● Task directions
Could each entry be returned exactly as it appears?

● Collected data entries
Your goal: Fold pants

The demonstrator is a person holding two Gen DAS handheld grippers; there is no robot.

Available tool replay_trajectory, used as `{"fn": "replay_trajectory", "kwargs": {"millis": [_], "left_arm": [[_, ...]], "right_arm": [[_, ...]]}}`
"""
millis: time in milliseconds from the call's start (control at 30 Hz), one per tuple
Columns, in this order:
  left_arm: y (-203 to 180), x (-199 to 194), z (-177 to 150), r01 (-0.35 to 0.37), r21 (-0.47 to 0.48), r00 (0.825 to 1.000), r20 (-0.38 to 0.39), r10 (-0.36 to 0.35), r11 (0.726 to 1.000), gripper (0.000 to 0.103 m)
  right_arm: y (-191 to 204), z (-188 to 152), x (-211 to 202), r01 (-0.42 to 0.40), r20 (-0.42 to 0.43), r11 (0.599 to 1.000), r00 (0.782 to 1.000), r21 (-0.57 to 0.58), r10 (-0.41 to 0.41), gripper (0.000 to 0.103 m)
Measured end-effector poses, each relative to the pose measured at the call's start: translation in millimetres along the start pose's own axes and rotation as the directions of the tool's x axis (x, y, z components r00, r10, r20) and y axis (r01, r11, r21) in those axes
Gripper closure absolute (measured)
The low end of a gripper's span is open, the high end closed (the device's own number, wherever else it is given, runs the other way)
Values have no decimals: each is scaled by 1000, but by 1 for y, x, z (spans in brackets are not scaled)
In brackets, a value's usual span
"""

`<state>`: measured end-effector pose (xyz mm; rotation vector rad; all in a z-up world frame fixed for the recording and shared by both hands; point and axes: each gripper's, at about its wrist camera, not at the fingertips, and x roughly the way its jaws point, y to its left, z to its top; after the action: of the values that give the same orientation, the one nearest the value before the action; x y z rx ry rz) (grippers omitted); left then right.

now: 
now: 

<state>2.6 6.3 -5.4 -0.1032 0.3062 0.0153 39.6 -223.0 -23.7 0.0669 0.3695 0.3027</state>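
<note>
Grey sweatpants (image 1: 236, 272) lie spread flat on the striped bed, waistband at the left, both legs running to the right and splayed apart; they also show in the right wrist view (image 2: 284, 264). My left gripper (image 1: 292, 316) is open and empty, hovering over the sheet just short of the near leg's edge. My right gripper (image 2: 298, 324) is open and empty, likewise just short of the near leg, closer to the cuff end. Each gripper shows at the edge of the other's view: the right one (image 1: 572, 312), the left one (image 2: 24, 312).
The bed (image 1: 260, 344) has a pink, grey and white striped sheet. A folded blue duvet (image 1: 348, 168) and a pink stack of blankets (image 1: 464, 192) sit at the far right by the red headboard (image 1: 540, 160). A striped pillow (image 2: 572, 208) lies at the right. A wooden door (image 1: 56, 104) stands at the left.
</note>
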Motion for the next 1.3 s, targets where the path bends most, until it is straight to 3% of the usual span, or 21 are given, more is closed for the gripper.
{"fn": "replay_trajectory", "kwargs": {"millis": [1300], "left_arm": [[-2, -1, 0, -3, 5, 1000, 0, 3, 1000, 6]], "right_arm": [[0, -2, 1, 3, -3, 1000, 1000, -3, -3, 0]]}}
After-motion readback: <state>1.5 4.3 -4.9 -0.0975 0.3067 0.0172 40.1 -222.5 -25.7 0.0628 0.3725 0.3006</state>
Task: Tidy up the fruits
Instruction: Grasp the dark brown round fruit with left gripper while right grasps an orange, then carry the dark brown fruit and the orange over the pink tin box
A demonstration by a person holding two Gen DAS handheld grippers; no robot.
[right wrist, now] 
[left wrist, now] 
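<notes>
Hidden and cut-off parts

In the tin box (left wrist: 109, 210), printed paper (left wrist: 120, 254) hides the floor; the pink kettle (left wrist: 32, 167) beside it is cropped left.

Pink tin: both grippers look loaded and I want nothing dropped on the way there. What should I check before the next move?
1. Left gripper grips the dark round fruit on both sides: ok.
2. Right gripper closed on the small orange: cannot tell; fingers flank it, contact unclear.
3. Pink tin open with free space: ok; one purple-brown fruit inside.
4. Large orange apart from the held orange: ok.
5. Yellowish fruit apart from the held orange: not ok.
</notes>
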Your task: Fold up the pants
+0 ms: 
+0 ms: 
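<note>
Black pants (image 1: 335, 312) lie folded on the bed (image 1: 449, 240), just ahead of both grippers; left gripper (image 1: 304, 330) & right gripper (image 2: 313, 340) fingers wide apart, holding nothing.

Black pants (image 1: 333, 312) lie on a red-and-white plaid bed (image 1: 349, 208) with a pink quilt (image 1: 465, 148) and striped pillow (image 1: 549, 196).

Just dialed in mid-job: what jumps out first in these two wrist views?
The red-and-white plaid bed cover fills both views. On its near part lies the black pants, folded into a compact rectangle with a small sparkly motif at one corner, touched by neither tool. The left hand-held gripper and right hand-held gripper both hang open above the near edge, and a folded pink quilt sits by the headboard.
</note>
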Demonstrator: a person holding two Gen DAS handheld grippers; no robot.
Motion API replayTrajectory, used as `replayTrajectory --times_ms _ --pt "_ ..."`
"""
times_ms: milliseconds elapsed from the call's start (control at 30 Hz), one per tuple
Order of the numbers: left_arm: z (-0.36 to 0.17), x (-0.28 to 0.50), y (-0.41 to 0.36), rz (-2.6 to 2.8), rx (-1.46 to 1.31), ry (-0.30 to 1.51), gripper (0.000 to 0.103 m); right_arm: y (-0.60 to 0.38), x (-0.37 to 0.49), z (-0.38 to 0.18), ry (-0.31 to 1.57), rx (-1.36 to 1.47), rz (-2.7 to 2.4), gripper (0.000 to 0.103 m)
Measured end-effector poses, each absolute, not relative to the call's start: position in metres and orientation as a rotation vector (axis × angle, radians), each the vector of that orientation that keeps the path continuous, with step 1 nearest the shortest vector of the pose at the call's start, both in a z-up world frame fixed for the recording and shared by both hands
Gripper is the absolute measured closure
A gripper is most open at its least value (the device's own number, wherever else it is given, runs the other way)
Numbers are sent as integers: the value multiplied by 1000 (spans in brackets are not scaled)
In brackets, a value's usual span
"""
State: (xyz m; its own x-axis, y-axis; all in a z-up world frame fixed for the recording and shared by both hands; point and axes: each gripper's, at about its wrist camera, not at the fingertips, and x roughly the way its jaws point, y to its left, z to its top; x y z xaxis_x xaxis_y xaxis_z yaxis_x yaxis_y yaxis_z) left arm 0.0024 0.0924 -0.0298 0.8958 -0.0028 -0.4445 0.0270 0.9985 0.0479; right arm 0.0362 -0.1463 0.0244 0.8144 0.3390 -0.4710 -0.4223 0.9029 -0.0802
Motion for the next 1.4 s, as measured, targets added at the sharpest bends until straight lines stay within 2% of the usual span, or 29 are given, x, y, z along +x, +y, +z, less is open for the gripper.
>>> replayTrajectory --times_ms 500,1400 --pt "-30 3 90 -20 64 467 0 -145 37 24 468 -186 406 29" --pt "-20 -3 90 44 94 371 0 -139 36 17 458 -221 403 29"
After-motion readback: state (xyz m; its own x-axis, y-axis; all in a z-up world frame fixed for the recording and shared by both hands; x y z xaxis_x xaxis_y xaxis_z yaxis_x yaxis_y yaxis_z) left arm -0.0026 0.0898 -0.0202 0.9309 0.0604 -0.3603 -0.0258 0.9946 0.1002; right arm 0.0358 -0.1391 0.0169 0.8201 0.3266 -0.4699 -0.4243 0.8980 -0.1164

● Task solution
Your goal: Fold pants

The demonstrator is a person holding two Gen DAS handheld grippers; there is no robot.

Available tool replay_trajectory, used as `{"fn": "replay_trajectory", "kwargs": {"millis": [_], "left_arm": [[_, ...]], "right_arm": [[_, ...]]}}`
"""
millis: time in milliseconds from the call's start (control at 30 Hz), one per tuple
Columns, in this order:
  left_arm: y (-203 to 180), x (-199 to 194), z (-177 to 150), r01 (-0.35 to 0.37), r21 (-0.47 to 0.48), r00 (0.825 to 1.000), r20 (-0.38 to 0.39), r10 (-0.36 to 0.35), r11 (0.726 to 1.000), gripper (0.000 to 0.103 m)
  right_arm: y (-191 to 204), z (-188 to 152), x (-211 to 202), r01 (-0.42 to 0.40), r20 (-0.42 to 0.43), r11 (0.599 to 1.000), r00 (0.782 to 1.000), r21 (-0.57 to 0.58), r10 (-0.41 to 0.41), gripper (0.000 to 0.103 m)
Measured end-effector poses, each relative to the pose measured at the call's start: translation in millimetres along the start pose's own axes and rotation as the directions of the tool's x axis (x, y, z components r00, r10, r20) and y axis (r01, r11, r21) in those axes
Gripper closure absolute (measured)
The low end of a gripper's span is open, the high end closed (the device's own number, wherever else it is given, runs the other way)
Values have no decimals: each is scaled by 1000, but by 1 for y, x, z (spans in brackets are not scaled)
In brackets, a value's usual span
"""

`<state>`: measured end-effector pose (xyz mm; rotation vector rad; all in a z-up world frame fixed for the recording and shared by both hands; point and axes: each gripper's, at about its wrist camera, not at the fingertips, and x roughly the way its jaws point, y to its left, z to its top; after the action: of the values that give the same orientation, the one nearest the value before the action; x y z rx ry rz) (grippers omitted); left then right.

now: 
now: 

<state>2.6 6.3 -5.4 -0.1032 0.3062 0.0153 39.6 -223.0 -23.7 0.0669 0.3695 0.3027</state>
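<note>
Grey sweatpants (image 1: 236, 272) lie spread flat on the striped bed, waistband at the left, both legs running to the right and splayed apart; they also show in the right wrist view (image 2: 284, 264). My left gripper (image 1: 292, 316) is open and empty, hovering over the sheet just short of the near leg's edge. My right gripper (image 2: 298, 324) is open and empty, likewise just short of the near leg, closer to the cuff end. Each gripper shows at the edge of the other's view: the right one (image 1: 572, 312), the left one (image 2: 24, 312).
The bed (image 1: 260, 344) has a pink, grey and white striped sheet. A folded blue duvet (image 1: 348, 168) and a pink stack of blankets (image 1: 464, 192) sit at the far right by the red headboard (image 1: 540, 160). A striped pillow (image 2: 572, 208) lies at the right. A wooden door (image 1: 56, 104) stands at the left.
</note>
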Motion for the next 1.3 s, targets where the path bends most, until it is straight to 3% of the usual span, or 21 are given, more is closed for the gripper.
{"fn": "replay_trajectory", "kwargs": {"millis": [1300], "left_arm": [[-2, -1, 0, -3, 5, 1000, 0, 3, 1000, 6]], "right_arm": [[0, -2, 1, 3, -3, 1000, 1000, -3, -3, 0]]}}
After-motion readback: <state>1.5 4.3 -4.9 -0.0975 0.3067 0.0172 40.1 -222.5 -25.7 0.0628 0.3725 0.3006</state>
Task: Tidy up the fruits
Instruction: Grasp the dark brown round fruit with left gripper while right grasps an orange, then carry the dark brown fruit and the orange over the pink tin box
A demonstration by a person holding two Gen DAS handheld grippers; no robot.
[right wrist, now] 
[left wrist, now] 
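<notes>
Hidden and cut-off parts

In the tin box (left wrist: 109, 210), printed paper (left wrist: 120, 254) hides the floor; the pink kettle (left wrist: 32, 167) beside it is cropped left.

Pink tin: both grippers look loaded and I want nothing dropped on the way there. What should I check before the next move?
1. Left gripper grips the dark round fruit on both sides: ok.
2. Right gripper closed on the small orange: cannot tell; fingers flank it, contact unclear.
3. Pink tin open with free space: ok; one purple-brown fruit inside.
4. Large orange apart from the held orange: ok.
5. Yellowish fruit apart from the held orange: not ok.
</notes>
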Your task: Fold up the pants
+0 ms: 
+0 ms: 
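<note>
Black pants (image 1: 335, 312) lie folded on the bed (image 1: 449, 240), just ahead of both grippers; left gripper (image 1: 304, 330) & right gripper (image 2: 313, 340) fingers wide apart, holding nothing.

Black pants (image 1: 333, 312) lie on a red-and-white plaid bed (image 1: 349, 208) with a pink quilt (image 1: 465, 148) and striped pillow (image 1: 549, 196).

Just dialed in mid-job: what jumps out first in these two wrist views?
The red-and-white plaid bed cover fills both views. On its near part lies the black pants, folded into a compact rectangle with a small sparkly motif at one corner, touched by neither tool. The left hand-held gripper and right hand-held gripper both hang open above the near edge, and a folded pink quilt sits by the headboard.
</note>
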Demonstrator: a person holding two Gen DAS handheld grippers; no robot.
Motion API replayTrajectory, used as `replayTrajectory --times_ms _ --pt "_ ..."`
"""
times_ms: milliseconds elapsed from the call's start (control at 30 Hz), one per tuple
Order of the numbers: left_arm: z (-0.36 to 0.17), x (-0.28 to 0.50), y (-0.41 to 0.36), rz (-2.6 to 2.8), rx (-1.46 to 1.31), ry (-0.30 to 1.51), gripper (0.000 to 0.103 m); right_arm: y (-0.60 to 0.38), x (-0.37 to 0.49), z (-0.38 to 0.18), ry (-0.31 to 1.57), rx (-1.36 to 1.47), rz (-2.7 to 2.4), gripper (0.000 to 0.103 m)
Measured end-effector poses, each absolute, not relative to the call's start: position in metres and orientation as a rotation vector (axis × angle, radians), each the vector of that orientation that keeps the path continuous, with step 1 nearest the shortest vector of the pose at the call's start, both in a z-up world frame fixed for the recording and shared by both hands
Gripper is the absolute measured closure
A gripper is most open at its least value (the device's own number, wherever else it is given, runs the other way)
Numbers are sent as integers: the value multiplied by 1000 (spans in brackets are not scaled)
In brackets, a value's usual span
"""
State: (xyz m; its own x-axis, y-axis; all in a z-up world frame fixed for the recording and shared by both hands; point and axes: each gripper's, at about its wrist camera, not at the fingertips, and x roughly the way its jaws point, y to its left, z to its top; x y z xaxis_x xaxis_y xaxis_z yaxis_x yaxis_y yaxis_z) left arm 0.0024 0.0924 -0.0298 0.8958 -0.0028 -0.4445 0.0270 0.9985 0.0479; right arm 0.0362 -0.1463 0.0244 0.8144 0.3390 -0.4710 -0.4223 0.9029 -0.0802
Motion for the next 1.4 s, as measured, targets added at the sharpest bends until straight lines stay within 2% of the usual span, or 29 are given, x, y, z along +x, +y, +z, less is open for the gripper.
>>> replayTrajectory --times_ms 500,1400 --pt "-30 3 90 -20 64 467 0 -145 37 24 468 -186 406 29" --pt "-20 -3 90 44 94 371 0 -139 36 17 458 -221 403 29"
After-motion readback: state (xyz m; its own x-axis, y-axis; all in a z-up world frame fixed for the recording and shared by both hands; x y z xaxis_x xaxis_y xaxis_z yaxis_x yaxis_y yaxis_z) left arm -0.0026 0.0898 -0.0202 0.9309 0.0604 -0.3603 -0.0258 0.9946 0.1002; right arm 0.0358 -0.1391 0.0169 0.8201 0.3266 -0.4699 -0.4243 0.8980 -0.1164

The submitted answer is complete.